Many have pointed out that $400 million could make a substantial difference in Uganda's health care sector. This is especially true for rural clinics, where shortages of medicine and basic supplies and a lack of health care professionals are common.

While taxation is important, allocation is the crux of the issue for rural communities, contends Onesmus Mugyenyi, deputy executive editor of the Advocates Coalition for Development and Environment (ACODE). The Kampala-based coalition analyzes public policy, specializing in agricultural, environmental and trade issues.

Mugyenyi said that even when the government does receive large tax payouts, the money doesn’t make its way back to local government and communities.

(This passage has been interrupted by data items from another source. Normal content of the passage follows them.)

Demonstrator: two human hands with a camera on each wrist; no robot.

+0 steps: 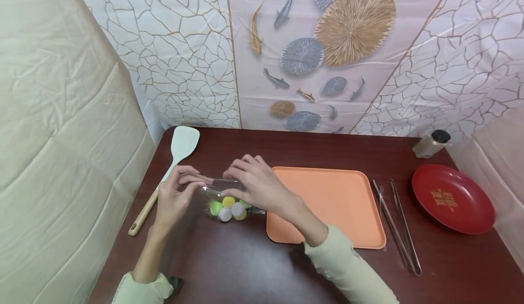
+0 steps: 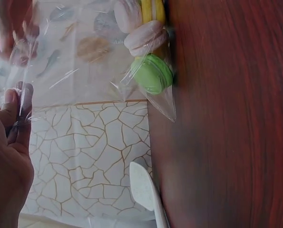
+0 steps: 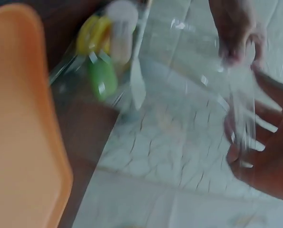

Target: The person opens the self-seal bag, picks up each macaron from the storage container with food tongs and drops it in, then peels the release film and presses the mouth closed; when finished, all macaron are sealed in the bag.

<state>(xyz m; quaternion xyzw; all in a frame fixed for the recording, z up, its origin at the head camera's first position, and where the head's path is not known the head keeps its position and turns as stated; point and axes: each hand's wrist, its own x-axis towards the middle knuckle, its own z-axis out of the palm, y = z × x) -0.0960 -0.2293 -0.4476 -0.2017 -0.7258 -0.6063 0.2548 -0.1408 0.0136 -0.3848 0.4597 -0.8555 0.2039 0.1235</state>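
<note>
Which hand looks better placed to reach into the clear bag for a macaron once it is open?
Probably the right hand: it rests over the top of the clear bag, directly above the macarons. The left hand pinches the bag's far edge, better suited to holding it steady.

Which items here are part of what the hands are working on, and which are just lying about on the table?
In use:
- clear bag, pinched at its top by left hand and right hand
- macarons inside it

Lying about:
- orange tray
- spatula
- tongs
- red plate
- small jar
</note>
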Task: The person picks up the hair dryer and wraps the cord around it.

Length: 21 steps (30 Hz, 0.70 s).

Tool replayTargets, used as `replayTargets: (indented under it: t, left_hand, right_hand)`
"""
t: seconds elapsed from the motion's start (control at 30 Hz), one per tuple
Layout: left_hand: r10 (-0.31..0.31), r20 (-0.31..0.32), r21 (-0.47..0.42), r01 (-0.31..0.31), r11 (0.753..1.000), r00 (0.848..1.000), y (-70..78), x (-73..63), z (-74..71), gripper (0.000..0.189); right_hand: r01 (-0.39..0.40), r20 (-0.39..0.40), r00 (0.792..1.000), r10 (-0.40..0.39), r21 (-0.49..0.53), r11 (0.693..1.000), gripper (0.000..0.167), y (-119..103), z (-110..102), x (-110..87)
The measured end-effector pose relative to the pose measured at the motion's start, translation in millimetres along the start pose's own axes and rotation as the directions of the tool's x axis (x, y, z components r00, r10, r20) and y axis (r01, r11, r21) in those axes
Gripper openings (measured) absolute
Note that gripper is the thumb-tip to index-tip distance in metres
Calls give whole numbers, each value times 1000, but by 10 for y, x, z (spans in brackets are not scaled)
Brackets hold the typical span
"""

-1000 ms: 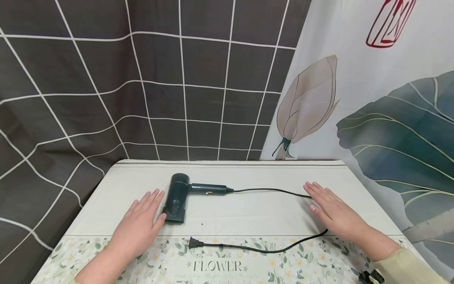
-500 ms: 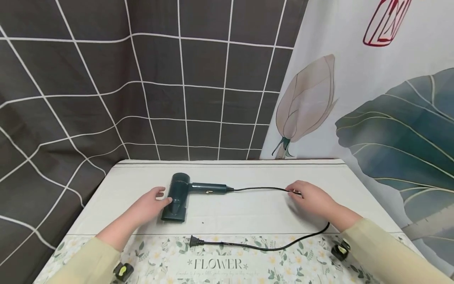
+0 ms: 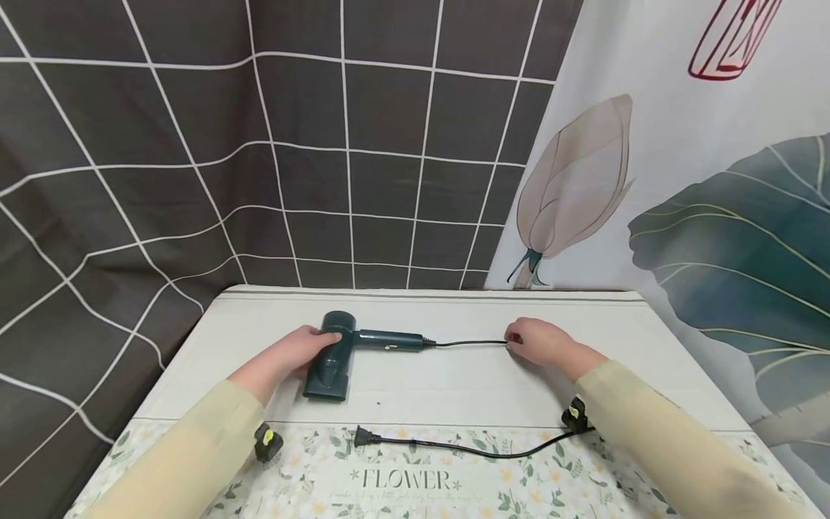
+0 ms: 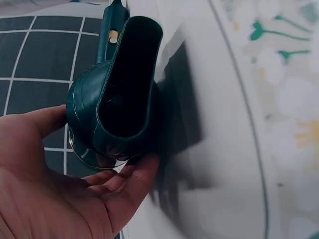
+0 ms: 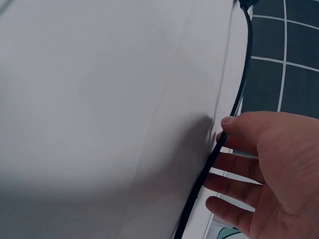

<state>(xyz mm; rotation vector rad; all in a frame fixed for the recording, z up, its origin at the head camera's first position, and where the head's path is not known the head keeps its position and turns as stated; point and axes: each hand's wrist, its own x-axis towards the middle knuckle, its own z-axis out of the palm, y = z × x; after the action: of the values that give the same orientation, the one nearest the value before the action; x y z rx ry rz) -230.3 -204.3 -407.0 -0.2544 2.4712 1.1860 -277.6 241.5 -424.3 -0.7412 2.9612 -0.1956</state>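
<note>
A dark green hair dryer (image 3: 331, 364) lies on the table, its handle (image 3: 390, 340) pointing right. My left hand (image 3: 302, 349) grips its barrel from the left, thumb on top. In the left wrist view the flat nozzle (image 4: 130, 79) faces the camera, with the thumb on one side and fingers curled under the other. My right hand (image 3: 540, 340) pinches the black power cord (image 3: 470, 343) between thumb and forefinger, to the right of the handle. In the right wrist view the cord (image 5: 243, 74) runs past the thumb tip, the other fingers spread behind it.
The cord's plug (image 3: 365, 436) lies on the floral cloth (image 3: 298, 476) at the front, above the word FLOWER. A dark grid curtain (image 3: 382, 173) hangs behind and at the left. A white printed curtain (image 3: 583, 245) hangs at the right.
Both hands were flat and open; the left has moved onto the dryer's barrel and gripped it. The right has moved left along the cord and now pinches it.
</note>
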Motion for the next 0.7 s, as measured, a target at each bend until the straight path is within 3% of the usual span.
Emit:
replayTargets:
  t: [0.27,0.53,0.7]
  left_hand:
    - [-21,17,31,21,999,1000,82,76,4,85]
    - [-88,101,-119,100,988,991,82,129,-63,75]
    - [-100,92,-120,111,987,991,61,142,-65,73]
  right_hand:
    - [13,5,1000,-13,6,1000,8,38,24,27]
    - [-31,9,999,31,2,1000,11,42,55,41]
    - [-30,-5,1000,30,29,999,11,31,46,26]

"So you realize that while we say we are now getting these resources, while we post that we've already gotten some good billions from this oil, [tax money] is not going back to the community," he said. "It is not improving actually the livelihoods of communities. … Where have we invested that money?"

Grants diminished

Grants to local governments have fallen in the national budget from 25 percent in 2004 to 15 percent in 2015, and many worry that this trend is likely to continue.

For those who live in rural regions, it will mean that whether or not taxes are paid accordingly, accessing basic government resources is likely to remain a challenge.